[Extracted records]
□ □ □ □ □
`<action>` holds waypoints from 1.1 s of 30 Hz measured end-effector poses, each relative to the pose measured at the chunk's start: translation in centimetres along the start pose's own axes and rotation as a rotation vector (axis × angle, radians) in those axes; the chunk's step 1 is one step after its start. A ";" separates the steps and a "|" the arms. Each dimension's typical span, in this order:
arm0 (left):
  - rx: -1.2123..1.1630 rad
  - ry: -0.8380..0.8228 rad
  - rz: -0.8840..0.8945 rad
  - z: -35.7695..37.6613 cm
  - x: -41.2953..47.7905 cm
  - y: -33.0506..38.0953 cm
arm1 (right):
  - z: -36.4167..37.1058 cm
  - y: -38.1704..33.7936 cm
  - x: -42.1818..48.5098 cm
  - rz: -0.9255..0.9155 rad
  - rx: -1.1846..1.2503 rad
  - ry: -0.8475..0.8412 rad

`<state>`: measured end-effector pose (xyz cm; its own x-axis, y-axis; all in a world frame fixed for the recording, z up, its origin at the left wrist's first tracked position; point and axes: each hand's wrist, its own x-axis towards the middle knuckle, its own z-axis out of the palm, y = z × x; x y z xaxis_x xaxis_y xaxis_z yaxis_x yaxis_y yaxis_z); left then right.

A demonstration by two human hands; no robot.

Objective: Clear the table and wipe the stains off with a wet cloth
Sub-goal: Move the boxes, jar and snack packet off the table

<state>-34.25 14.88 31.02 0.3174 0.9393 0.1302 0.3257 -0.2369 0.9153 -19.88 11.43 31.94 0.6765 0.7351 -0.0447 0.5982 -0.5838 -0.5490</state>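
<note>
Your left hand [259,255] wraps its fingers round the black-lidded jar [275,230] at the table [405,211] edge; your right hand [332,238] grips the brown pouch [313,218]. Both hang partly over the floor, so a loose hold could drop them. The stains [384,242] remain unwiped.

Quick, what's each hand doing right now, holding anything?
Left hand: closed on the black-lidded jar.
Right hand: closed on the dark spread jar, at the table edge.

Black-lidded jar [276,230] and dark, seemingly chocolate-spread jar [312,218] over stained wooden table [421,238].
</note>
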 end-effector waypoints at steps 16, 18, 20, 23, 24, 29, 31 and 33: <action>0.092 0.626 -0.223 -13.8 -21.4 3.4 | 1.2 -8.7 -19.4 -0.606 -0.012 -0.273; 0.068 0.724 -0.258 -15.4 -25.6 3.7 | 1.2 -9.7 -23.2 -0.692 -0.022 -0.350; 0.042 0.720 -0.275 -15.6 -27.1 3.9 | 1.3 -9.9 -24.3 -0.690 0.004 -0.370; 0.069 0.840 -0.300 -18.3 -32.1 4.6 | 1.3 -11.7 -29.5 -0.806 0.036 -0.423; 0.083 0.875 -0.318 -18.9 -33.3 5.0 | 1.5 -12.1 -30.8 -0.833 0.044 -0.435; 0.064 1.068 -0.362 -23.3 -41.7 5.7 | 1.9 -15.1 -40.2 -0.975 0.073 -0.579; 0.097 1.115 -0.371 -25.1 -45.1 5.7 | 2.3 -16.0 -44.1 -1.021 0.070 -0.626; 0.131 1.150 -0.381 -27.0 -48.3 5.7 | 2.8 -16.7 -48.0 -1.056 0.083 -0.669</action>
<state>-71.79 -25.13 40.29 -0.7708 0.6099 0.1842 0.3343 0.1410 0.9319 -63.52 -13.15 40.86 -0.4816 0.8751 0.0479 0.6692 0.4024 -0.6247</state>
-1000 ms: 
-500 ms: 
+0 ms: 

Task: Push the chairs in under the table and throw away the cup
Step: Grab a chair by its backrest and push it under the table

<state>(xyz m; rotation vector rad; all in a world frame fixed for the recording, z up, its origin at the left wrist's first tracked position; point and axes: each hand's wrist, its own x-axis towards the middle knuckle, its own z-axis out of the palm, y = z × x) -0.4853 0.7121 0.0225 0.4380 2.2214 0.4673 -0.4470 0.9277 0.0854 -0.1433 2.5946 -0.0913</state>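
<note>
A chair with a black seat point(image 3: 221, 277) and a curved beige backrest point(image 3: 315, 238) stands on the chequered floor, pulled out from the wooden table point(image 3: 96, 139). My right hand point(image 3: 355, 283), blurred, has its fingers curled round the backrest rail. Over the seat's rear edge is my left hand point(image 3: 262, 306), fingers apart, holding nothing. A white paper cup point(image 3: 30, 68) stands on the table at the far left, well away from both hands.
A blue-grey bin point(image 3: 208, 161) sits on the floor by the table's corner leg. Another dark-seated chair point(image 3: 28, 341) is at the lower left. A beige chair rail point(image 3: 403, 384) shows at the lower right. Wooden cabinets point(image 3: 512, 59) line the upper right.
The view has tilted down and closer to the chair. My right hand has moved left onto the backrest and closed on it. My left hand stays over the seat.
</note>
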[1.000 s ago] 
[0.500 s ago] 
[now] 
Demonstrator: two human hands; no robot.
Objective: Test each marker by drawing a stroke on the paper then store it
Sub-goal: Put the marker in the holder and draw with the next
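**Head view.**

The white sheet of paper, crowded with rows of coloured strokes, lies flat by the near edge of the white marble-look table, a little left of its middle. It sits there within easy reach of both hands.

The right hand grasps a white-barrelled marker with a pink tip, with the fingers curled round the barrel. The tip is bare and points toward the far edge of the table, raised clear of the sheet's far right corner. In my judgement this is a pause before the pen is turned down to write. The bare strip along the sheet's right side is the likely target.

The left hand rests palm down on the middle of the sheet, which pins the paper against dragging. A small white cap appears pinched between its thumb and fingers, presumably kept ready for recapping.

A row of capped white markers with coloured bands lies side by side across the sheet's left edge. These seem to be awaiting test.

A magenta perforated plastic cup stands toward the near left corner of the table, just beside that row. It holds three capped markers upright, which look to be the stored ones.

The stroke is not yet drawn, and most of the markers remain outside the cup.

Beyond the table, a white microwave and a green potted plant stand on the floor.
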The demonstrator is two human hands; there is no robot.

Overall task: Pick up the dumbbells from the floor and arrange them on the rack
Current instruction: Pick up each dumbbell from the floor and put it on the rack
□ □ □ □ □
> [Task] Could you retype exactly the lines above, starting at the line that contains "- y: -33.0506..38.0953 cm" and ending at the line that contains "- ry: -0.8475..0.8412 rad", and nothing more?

> [Exercise result]
  - y: -33.0506..38.0953 cm
arm1 (right):
  - z: -36.4167..37.1058 cm
  - y: -38.1704..33.7936 cm
  - x: -42.1818..48.5098 cm
  - rz: -0.9255..0.9155 rad
  - rx: -1.1846..1.2503 rad
  - ry: -0.8475..0.8412 rad

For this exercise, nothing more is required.